Task prompt:
Every line below should be copied out exactly.

** The data follows **

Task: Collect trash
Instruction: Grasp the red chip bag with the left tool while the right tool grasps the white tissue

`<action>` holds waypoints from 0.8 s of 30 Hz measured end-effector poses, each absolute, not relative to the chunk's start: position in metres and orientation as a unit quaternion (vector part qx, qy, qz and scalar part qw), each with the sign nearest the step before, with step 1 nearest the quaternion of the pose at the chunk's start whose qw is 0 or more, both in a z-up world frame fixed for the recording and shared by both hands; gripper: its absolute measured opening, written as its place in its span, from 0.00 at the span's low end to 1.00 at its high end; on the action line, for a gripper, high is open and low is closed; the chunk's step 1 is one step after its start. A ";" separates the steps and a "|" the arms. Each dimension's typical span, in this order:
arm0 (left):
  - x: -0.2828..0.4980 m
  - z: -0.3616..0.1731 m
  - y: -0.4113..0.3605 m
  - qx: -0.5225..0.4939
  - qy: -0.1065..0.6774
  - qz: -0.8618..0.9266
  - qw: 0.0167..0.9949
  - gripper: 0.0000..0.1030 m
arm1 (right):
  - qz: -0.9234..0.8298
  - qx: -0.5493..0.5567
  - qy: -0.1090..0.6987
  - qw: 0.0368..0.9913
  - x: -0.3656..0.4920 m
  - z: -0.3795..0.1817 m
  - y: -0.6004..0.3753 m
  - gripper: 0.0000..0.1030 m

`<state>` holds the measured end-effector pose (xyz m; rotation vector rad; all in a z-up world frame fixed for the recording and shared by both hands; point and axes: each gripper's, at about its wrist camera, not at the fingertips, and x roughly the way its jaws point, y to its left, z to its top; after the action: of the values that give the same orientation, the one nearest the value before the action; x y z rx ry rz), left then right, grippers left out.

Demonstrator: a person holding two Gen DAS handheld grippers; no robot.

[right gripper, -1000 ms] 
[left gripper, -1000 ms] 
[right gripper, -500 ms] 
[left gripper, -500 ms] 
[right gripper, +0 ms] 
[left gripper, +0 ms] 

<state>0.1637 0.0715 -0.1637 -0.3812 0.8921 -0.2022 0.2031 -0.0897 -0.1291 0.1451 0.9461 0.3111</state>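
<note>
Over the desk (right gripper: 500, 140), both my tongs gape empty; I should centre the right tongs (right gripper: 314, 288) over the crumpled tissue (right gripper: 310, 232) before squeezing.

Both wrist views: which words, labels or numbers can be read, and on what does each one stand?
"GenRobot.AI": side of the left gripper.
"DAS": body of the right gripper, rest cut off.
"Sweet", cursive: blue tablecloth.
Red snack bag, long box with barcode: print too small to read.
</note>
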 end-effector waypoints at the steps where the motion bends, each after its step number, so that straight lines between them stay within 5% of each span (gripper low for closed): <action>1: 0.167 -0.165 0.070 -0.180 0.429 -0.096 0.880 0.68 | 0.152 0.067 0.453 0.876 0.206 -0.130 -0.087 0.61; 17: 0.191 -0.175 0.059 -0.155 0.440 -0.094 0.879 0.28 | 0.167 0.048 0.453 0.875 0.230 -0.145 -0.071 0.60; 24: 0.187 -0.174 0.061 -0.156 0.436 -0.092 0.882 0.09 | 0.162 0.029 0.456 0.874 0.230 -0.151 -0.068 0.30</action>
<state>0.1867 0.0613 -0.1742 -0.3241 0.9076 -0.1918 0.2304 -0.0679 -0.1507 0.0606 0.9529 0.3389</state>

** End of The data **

Answer section:
Task: Collect trash
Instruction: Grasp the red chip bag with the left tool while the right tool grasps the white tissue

`<action>` holds waypoints from 0.8 s of 30 Hz measured end-effector poses, each absolute, not relative to the chunk's start: position in metres and orientation as a unit quaternion (vector part qx, qy, qz and scalar part qw), each with the sign nearest the step before, with step 1 nearest the quaternion of the pose at the chunk's start whose qw is 0 or more, both in a z-up world frame fixed for the recording and shared by both hands; gripper: its absolute measured opening, written as its place in its span, from 0.00 at the span's low end to 1.00 at its high end; on the action line, for a gripper, high is open and low is closed; the chunk's step 1 is one step after its start. A ";" separates the steps and a "|" the arms. Each dimension's typical span, in this order:
arm0 (left):
  - x: -0.2828..0.4980 m
  - z: -0.3616..0.1731 m
  - y: -0.4113..0.3605 m
  - qx: -0.5225..0.4939
  - qy: -0.1065..0.6774
  - qz: -0.8618..0.9266
  - qw: 0.0167..0.9949
  - gripper: 0.0000..0.1030 m
arm1 (right):
  - qz: -0.9234..0.8298
  - qx: -0.5493..0.5567
  - qy: -0.1090..0.6987
  - qw: 0.0368..0.9913
  - x: -0.3656..0.4920 m
  - z: -0.3795..0.1817 m
  - y: -0.6004..0.3753 m
  - gripper: 0.0000..0.1030 m

`<state>` holds the measured end-effector pose (xyz m; rotation vector rad; all in a z-up world frame fixed for the recording and shared by both hands; point and axes: each gripper's, at about its wrist camera, not at the fingertips, and x roughly the way its jaws point, y to its left, z to its top; after the action: of the values that give the same orientation, the one nearest the value before the action; x y z rx ry rz), left then right, grippers left out.

Demonstrator: a person holding two Gen DAS handheld grippers; no robot.

[right gripper, -1000 ms] 
[left gripper, -1000 ms] 
[right gripper, -500 ms] 
[left gripper, -500 ms] 
[right gripper, +0 ms] 
[left gripper, +0 ms] 

<state>0.1637 0.0715 -0.1637 -0.3812 0.8921 -0.2022 0.2031 -0.0897 -0.1291 0.1451 0.9461 0.3111</state>
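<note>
Over the desk (right gripper: 500, 140), both my tongs gape empty; I should centre the right tongs (right gripper: 314, 288) over the crumpled tissue (right gripper: 310, 232) before squeezing.

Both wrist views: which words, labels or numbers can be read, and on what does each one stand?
"GenRobot.AI": side of the left gripper.
"DAS": body of the right gripper, rest cut off.
"Sweet", cursive: blue tablecloth.
Red snack bag, long box with barcode: print too small to read.
</note>
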 end-effector waypoints at the steps where the motion bends, each after its step number, so that straight lines between them stay within 5% of each span (gripper low for closed): <action>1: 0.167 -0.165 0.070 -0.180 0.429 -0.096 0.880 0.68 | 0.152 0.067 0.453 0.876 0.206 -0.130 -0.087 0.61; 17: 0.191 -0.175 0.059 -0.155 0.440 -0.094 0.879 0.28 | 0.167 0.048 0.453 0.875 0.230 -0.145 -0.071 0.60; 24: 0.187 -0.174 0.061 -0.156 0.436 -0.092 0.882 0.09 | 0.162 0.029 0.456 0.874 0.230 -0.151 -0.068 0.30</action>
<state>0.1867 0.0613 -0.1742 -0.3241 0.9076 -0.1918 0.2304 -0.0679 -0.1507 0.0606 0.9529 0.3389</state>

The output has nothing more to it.